City near the east coast of Crete, Greece

Palaikastro or Palekastro (Παλαίκαστρο, officially Παλαίκαστρον), with the Godart and Olivier abbreviation PK, is a thriving town, geographic heir to a long line of settlements extending back into prehistoric times, at the east end of the Mediterranean island Crete. The Kallikratis Programme implemented starting 2011 made the town into a local community (τοπική κοινότητα, topikí koinótita) under jurisdiction of the next-highest levels, chained as follows: municipal unit (demotike enoteta) Itanos, municipality (demos) Sitia, regional unit (periphereiakes enotetas) Lasithi, region (periphereia) Crete.

Until 2017 Palaikastro shared Itanos with Karydi, Zakros, and Mitato (Μητάτο). The latter was located on an altiplano to the west. It had 6 villages, including the Mitato, "mitato" meaning a local type of shieling, named after an old ruined one, that still attracts the interest of visitors. However, subsequently the population on the plain diminished to the point where Mitato village had no permanent residents.

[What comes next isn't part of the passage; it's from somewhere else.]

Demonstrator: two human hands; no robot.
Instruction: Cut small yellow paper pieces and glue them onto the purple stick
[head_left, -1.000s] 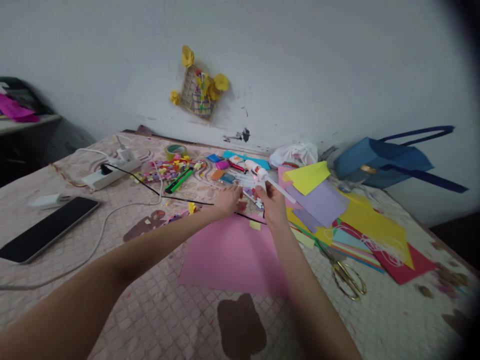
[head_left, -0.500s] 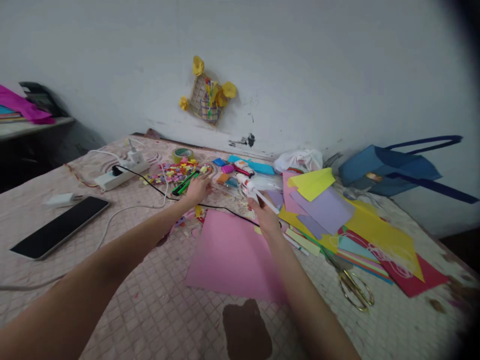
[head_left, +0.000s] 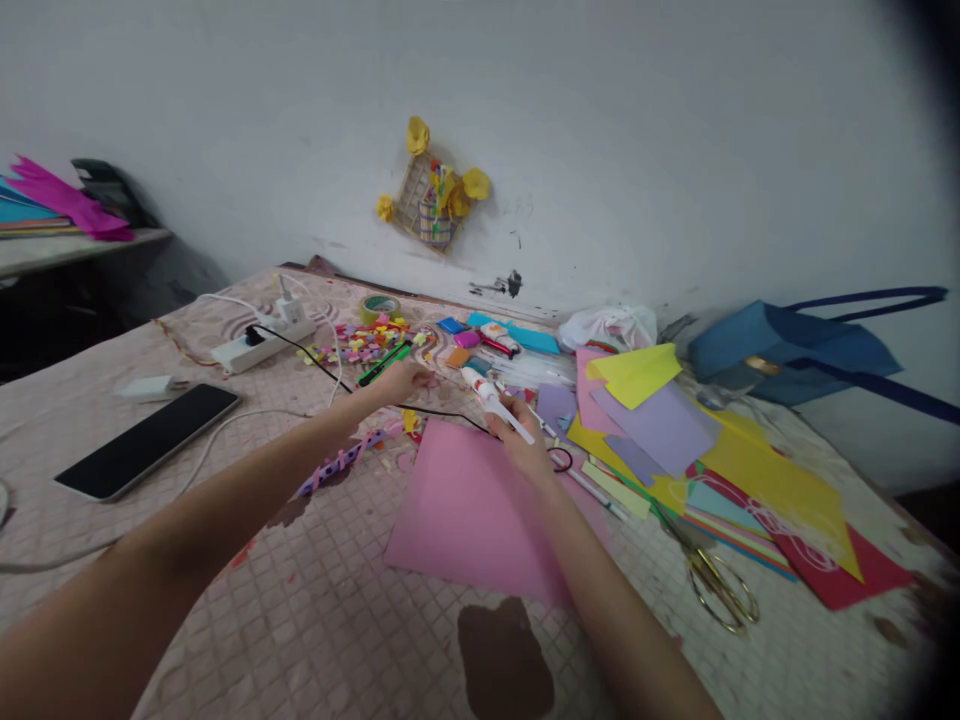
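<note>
My right hand is wrapped round a white hot glue gun with small red markings, its nozzle pointing away to the upper left. A black cord runs to this hand from the power strip. My left hand is closed just left of the nozzle, fingertips together; whatever they may pinch is too small to make out. Beside it lies a green and black cutter knife, and behind it is a pile of colourful foam shapes. A pink sheet lies below both hands.
A power strip, a phone and a white charger occupy the left. Coloured papers, gold-handled scissors and a blue bag are at right. Tape sits near the wall.
My left hand has drawn back from the foam shapes, slightly down and right. The glue gun has turned more fully into view in my right hand. The whole view has shifted a little.
</note>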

Consequently, by Presidential Decree No. 70/207, on recommendation of the Minister of the Interior, and approval by Sitia and Palaikastro, K. Mitato was phased out and its settlements were turned over to Palaikastro, which had been collecting the population, and providing the services, anyway.

== Etymology ==
At the coast of the town is a 65 m high precipitous promontory called Kastri (Latin castrum, "fort"), which received its name and gave it to the settlement below, Palaikastro ("old fort") in the Middle Ages, when Crete was ruled by the Republic of Venice. Flat land is totally absent from the promontory, but around the top ridge the Venetians constructed a walled and turreted fort. In the centuries after the Venetians left much of the stone was re-used by the population. Sections of battlements and houses remain.

The fort was built before the age of cannon, probably being one of the thirty four castles that had been built or rebuilt on Crete by the Genoese privateer, Arrigo da Castello between 1199 and 1218, before the Venetians arrived and fought for the Duchy of Crete (1208-1252). It had been a defensible location in steep terrain and rough ground, with a view for some distance around. Whether or not the fort replaced an earlier one is unknown. By the time the Venetians abandoned it as well, the use of cannon had nullified most of its defensive value, as the bombardment of the Parthenon at Athens by Turkish ships had demonstrated. The Parthenon had been considered a secure location to store gunpowder. The Turks were not interested in occupying Kastri, and in general, fixed positions today are an easy target for persistent bombardment. They may hold out heroically for a time, but without supporting troops in the region are doomed to fall. Itanos to the north had been similarly abandoned centuries earlier.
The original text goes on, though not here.